Problem description:
Output the whole listing exactly, with no pictures.

BEGIN

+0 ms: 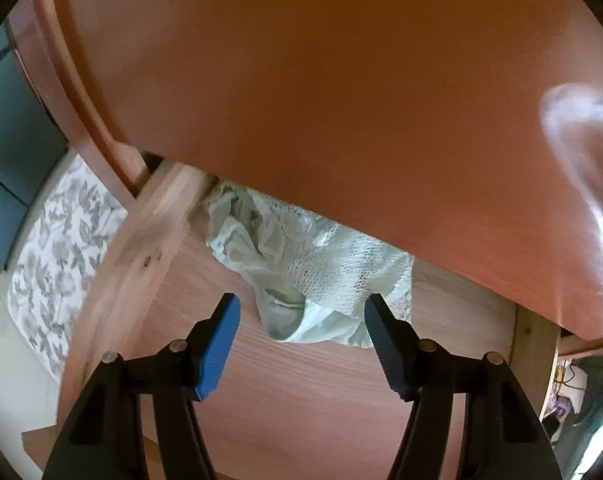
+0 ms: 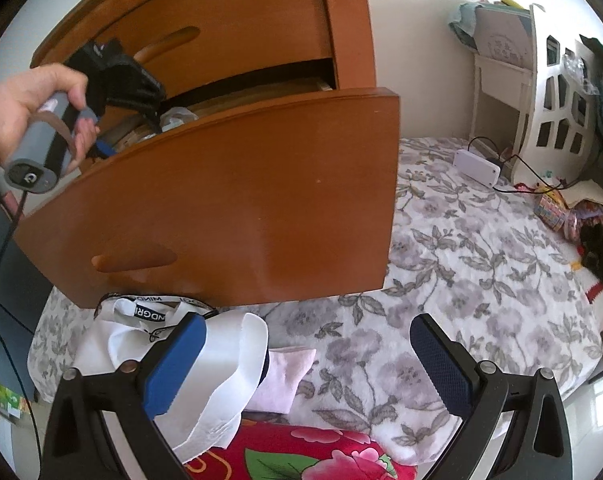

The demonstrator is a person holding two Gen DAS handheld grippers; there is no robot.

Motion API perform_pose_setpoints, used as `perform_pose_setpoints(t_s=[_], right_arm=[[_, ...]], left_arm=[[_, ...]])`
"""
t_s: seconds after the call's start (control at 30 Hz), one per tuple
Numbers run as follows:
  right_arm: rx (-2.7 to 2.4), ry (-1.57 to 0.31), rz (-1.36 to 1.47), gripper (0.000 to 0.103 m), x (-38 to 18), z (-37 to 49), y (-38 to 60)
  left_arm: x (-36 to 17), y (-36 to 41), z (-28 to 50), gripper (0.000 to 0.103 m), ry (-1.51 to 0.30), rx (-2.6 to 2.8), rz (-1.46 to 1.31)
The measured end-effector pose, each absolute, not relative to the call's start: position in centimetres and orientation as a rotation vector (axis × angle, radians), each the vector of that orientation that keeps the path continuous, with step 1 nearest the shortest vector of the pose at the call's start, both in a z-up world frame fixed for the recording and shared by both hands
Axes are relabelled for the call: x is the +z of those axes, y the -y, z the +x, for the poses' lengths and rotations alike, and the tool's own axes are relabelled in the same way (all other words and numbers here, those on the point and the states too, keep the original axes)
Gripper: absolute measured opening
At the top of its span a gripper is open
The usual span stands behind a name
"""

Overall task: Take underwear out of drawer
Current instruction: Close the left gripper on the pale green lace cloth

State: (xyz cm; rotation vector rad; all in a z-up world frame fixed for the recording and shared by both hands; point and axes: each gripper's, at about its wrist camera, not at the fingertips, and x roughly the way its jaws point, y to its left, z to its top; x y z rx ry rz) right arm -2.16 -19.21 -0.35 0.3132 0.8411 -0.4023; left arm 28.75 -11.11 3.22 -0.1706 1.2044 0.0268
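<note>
The underwear, pale mint with a lace panel, lies crumpled on the wooden floor of the open drawer, pushed toward the back and partly tucked under the orange-brown panel above it. Only the left wrist view shows it clearly; in the right wrist view just a pale scrap peeks over the drawer front.

The left gripper points down into the drawer with its blue pads on either side of the garment's near edge. The jaws are partly spread and the pads do not press the cloth.

The right wrist view alone shows the outside: a hand holding the left gripper's handle above the drawer, the flowered bedspread beyond, and white clothes lying below the drawer front. The right gripper hangs over the bed with its jaws spread wide. White cloth lies behind its left pad, but nothing is pinched.
</note>
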Motion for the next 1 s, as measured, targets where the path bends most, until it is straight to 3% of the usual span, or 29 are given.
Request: perform_pose_setpoints(t_s=[0.23, 0.77, 1.0], right_arm=[[-0.4, -0.841, 0.317, 0.103, -0.3, -2.1, 19.2], [-0.398, -0.841, 0.335, 0.103, -0.5, -2.1, 19.4], [-0.399, -0.841, 0.333, 0.103, -0.5, -2.1, 19.4]], left_arm=[[1.6, 10.1, 29.8, 0.063, -1.263, 0.069, -0.245], [-0.6, 7.6, 29.1, 0.012, -1.315, 0.089, -0.441], [-0.8, 6.6, 28.9, 0.006, -1.307, 0.07, -0.462]])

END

Answer below:
+0 ms: 
+0 ms: 

The demonstrator is a person holding two Gen DAS handheld grippers; there is no robot.

Motion API perform_pose_setpoints, used as `perform_pose_setpoints(t_s=[_], right_arm=[[_, ...]], left_arm=[[_, ...]])`
"""
t_s: seconds after the call's start (control at 30 Hz), one per tuple
Numbers run as follows:
  right_arm: rx (-2.7 to 2.4), ry (-1.57 to 0.31), rz (-1.36 to 1.47), gripper (0.000 to 0.103 m), x (-38 to 18), z (-37 to 49), y (-38 to 60)
  left_arm: x (-36 to 17), y (-36 to 41), z (-28 to 50), gripper (0.000 to 0.103 m), ry (-1.51 to 0.30), rx (-2.6 to 2.8), rz (-1.46 to 1.31)
The measured end-effector pose, each absolute, not relative to the call's start: position in centimetres and orientation as a rotation vector (axis × angle, radians), each the vector of that orientation that keeps the path continuous, with step 1 nearest the shortest vector of the pose at the call's start, both in a z-up world frame fixed for the recording and shared by both hands
Axes are relabelled for the call: x is the +z of those axes, y the -y, z the +x, for the poses' lengths and rotations alike, and the tool's own axes are relabelled in the same way (all other words and numbers here, those on the point and the states too, keep the original axes)
Gripper: absolute measured opening
At the top of its span a gripper is open
The usual span stands behind a name
"""

Overall task: Take underwear out of drawer
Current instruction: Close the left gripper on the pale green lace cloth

State: (xyz cm; rotation vector rad; all in a z-up world frame fixed for the recording and shared by both hands; point and axes: each gripper's, at about its wrist camera, not at the fingertips, and x roughly the way its jaws point, y to its left, z to its top; x y z rx ry rz) right arm -2.16 -19.21 -0.35 0.3132 0.8411 -0.4023; left arm 28.75 -11.11 3.22 -0.1706 1.2044 0.0268
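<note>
The underwear, pale mint with a lace panel, lies crumpled on the wooden floor of the open drawer, pushed toward the back and partly tucked under the orange-brown panel above it. Only the left wrist view shows it clearly; in the right wrist view just a pale scrap peeks over the drawer front.

The left gripper points down into the drawer with its blue pads on either side of the garment's near edge. The jaws are partly spread and the pads do not press the cloth.

The right wrist view alone shows the outside: a hand holding the left gripper's handle above the drawer, the flowered bedspread beyond, and white clothes lying below the drawer front. The right gripper hangs over the bed with its jaws spread wide. White cloth lies behind its left pad, but nothing is pinched.
</note>
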Motion for the next 1 s, as measured, targets where the path bends most, until it is straight to 3% of the usual span, or 29 are given.
Request: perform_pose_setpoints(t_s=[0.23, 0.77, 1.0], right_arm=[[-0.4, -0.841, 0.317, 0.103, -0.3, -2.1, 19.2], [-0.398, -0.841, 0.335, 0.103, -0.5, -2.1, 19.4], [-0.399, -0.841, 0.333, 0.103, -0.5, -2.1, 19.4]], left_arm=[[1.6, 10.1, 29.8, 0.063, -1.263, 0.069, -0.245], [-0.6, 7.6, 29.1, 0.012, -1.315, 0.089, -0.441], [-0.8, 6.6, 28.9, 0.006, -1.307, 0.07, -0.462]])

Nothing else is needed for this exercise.